The other potential taxing point is about the ending of selling restrictions on the options. The provision (subsection 83A-120(4) of the Income Tax Assessment Act 1997) reads:

    The first possible taxing point is the earliest time when:

        (a) you have not exercised the right; and

        (b) there is no real risk that, under the conditions of the *employee share scheme, you will forfeit or lose the *ESS interest (other than by disposing of it, exercising the right or letting the right lapse); and

        (c) if, at the time you acquired the ESS interest, the scheme genuinely restricted you immediately disposing of the ESS interest - the scheme no longer so restricts you.

You will not continue to be at a real risk of forfeiture of the options if you have disposed or can dispose them. Equally, you will not be subject to a genuine disposal restriction if you have disposed or can dispose them.

Ultimately, your issue is about whether the cancellation of the options is considered to be their disposal for ESS purposes. In this regard, ‘disposal’ is not a defined term so it takes its ordinary meaning. (The capital gains definition of ‘disposal’ about transferring an asset to another entity only applies for capital gains purposes.)

The definition of the term ‘disposed of’ has been judicially considered:

    In F C of T v Wade (1951) 84 CLR 105, Dixon and Fullagar JJ, when considering the term 'disposed of' in the former section 36 of the Income Tax Assessment Act 1936, said (at 110):

      'The words "disposed of" are not words possessing a technical legal meaning, although they are frequently used in legal instruments. Speaking generally, they cover all forms of alienation.'

    In Henty House Pty Ltd (In Voluntary Liquidation) v F C of T (1953) 88 CLR 141, Williams ACJ, Webb, Kitto and Taylor JJ said (at 152):

      '... the words "is disposed of" are wide enough to cover all forms of alienation,... and they should be understood as meaning no less than "becomes alienated from the taxpayer", whether it is by him or by another that the act of alienation is done.'

The cancellation of your options is a form of alienation that would meet the definition of ‘disposal’ as indicated above.

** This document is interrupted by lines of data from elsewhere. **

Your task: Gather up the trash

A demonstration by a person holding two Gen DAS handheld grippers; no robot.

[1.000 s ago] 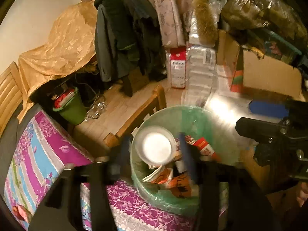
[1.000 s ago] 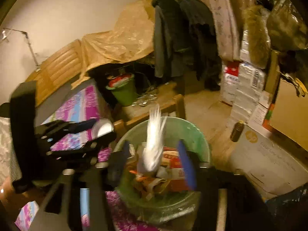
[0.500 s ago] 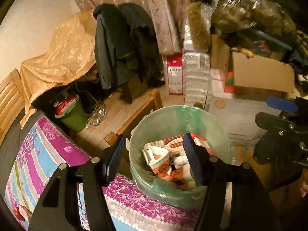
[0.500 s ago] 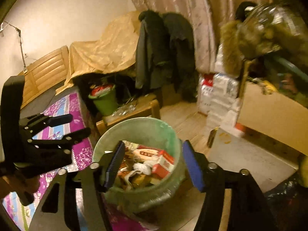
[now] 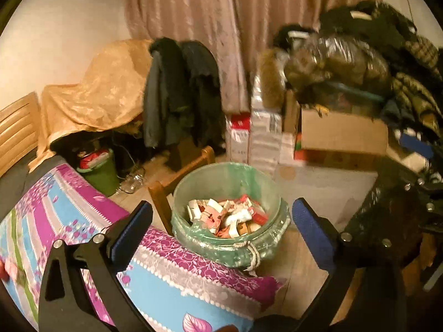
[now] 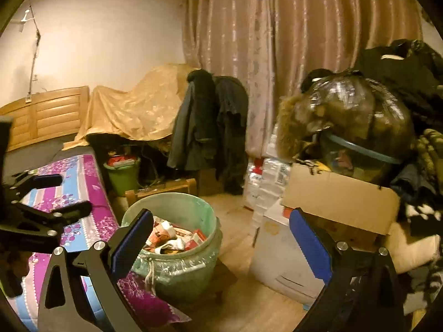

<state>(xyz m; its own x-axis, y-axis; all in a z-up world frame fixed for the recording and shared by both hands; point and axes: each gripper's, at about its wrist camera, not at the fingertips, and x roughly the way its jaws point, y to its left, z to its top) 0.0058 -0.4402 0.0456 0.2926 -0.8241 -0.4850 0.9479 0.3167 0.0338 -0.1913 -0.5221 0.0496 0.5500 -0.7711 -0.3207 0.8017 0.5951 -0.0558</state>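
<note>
Both grippers have drawn back from the trash bin since a second ago, when they hung right over its mouth and a white piece was dropping in; now the bin sits farther off in each view and that trash lies inside

Nearest in the left wrist view, the left gripper point(image 5: 221, 227) has its jaws opening wide, blue pads far apart, nothing between them. Under its left finger lies the bedspread point(image 5: 69, 221), striped purple, blue and grey with flowers. Just beyond, beside the bed's right edge, stands the trash bin point(image 5: 199, 182), a pale green pail lined with a green plastic bag tied by a cord below the rim. It is partly filled with trash point(image 5: 227, 217): crumpled red and white wrappers and cartons. A wooden chair point(image 5: 180, 177) stands touching the bin's far left side.

In the right wrist view the right gripper point(image 6: 221, 238) is likewise opening, its pads spread with nothing held; the bin shows behind its left finger. To the left the other gripper reaches over the bedspread. Right of the bin are a white box point(image 6: 279, 251) and an open cardboard box point(image 6: 340, 202) stacked with a bagged fur-trimmed coat point(image 6: 346, 119).

Farther back a small green bucket point(image 6: 123, 177) sits on the floor by the bed, dark jackets point(image 6: 210, 127) hang in the middle, a tan cloth point(image 6: 138, 108) drapes furniture on the left, and pink curtains point(image 6: 263, 41) cover the far wall
</note>
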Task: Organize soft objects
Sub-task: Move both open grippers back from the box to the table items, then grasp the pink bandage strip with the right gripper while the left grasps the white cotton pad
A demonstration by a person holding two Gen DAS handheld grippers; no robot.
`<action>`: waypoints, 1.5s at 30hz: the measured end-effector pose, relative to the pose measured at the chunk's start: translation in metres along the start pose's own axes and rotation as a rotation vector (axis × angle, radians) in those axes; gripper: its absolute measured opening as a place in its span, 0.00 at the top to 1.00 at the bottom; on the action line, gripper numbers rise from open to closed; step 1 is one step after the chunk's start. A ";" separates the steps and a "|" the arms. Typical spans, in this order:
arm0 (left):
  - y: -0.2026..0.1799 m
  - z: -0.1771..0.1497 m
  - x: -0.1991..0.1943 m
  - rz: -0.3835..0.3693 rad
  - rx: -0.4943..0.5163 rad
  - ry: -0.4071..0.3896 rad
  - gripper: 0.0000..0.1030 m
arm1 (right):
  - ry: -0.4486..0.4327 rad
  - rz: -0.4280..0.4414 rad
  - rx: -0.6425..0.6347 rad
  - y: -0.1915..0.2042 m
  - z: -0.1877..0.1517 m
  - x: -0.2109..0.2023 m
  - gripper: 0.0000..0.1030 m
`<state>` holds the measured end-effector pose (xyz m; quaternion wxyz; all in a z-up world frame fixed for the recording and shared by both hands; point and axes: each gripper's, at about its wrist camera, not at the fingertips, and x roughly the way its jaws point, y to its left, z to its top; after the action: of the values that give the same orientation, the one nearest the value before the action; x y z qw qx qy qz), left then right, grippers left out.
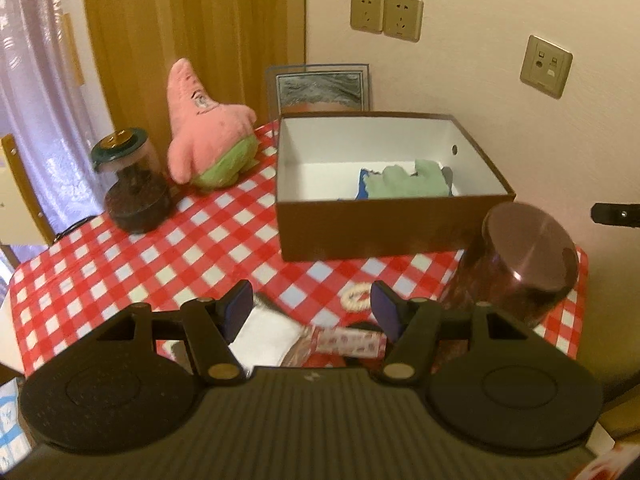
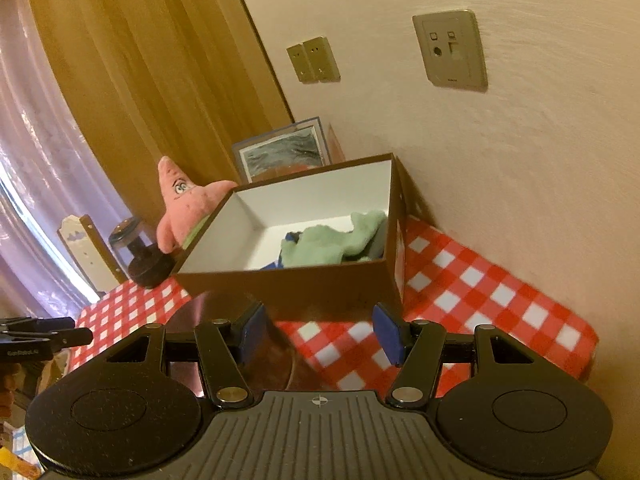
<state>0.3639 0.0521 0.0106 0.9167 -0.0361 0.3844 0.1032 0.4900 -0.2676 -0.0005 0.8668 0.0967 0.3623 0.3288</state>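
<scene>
**Soft things partly boxed, plush star left outside**

Soft objects are split between the brown box (image 1: 384, 224) and the checked tablecloth (image 1: 120, 280). A pale green cloth (image 1: 408, 184) already lies crumpled in the box's right half, over something blue, so part of the sorting looks done. The pink star plush (image 1: 204, 132) sits upright on the table just left of the box, leaning toward a dark-based jar (image 1: 132, 184); it is probably the biggest item left. Near the table's front edge lie a white folded cloth (image 1: 264, 332) and a patterned strip (image 1: 348, 344), apparently also waiting.

The plush looks fuzzy and squashy, with green shorts and a tall pointed head.

The left gripper (image 1: 312, 312) hangs over the white cloth with its fingers apart, holding nothing. The right gripper (image 2: 320, 332) faces the box, fingers likewise spread and empty, beside a shiny brown canister (image 1: 516, 260).
</scene>
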 end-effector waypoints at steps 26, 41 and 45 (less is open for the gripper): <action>0.036 -0.083 -0.051 0.045 -0.065 0.076 0.39 | 0.130 0.148 -0.133 0.104 -0.101 -0.010 0.42; 0.050 -0.114 -0.047 0.080 -0.117 0.141 0.39 | 0.202 0.174 -0.286 0.161 -0.139 0.036 0.42; 0.051 -0.119 -0.041 0.079 -0.117 0.150 0.39 | 0.203 0.164 -0.320 0.168 -0.142 0.048 0.42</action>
<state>0.2422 0.0780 -0.0429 0.8768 -0.0820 0.4464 0.1587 0.3327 -0.1185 -0.0612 0.8004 -0.0469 0.3820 0.4596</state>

You referenced CR 2014/64 in your Application. Paragraph 67 identifies the cancellation of options in that situation as their disposal.

For these reasons, the Commissioner considers the cancellation of your options to be their disposal for ESS purposes which was their deferred taxing point.

Question 2

Summary

CGT event C2 occurred when the options were cancelled.

Detailed reasoning

CGT event C2 occurs if your ownership of an intangible CGT asset ends in certain specified ways. The conditions for CGT event C2 are satisfied in relation to the cancellation of the options because:

      ● The options were CGT assets

      ● You owned them just before they were cancelled, and

      ● The cancellation of an intangible asset is a specified way of causing CGT event C2 to occur.

Question 3

Summary

Any capital gain or capital loss you made from the cancellation of the options is disregarded.

Detailed reasoning

The ordinary CGT provisions are modified for shares and rights to acquire shares that are granted under an ESS to avoid double taxation.

These ESS modifications to the ordinary CGT provisions provide an exemption for any capital gain or capital loss to the extent that it results from a CGT event if:

      ● the CGT event happens in relation to an ESS interest you acquired under an ESS, and

      ● the CGT event is not CGT event E4, G1 or K8, and

      ● for a deferral scheme – the CGT event happens on or before the ESS deferred taxing point for the ESS interest.

In your case, both the deferred taxing point and CGT event C2 have occurred due to the cancellation of your options. The CGT consequences are disregarded and only the ESS provisions apply to the cancellation.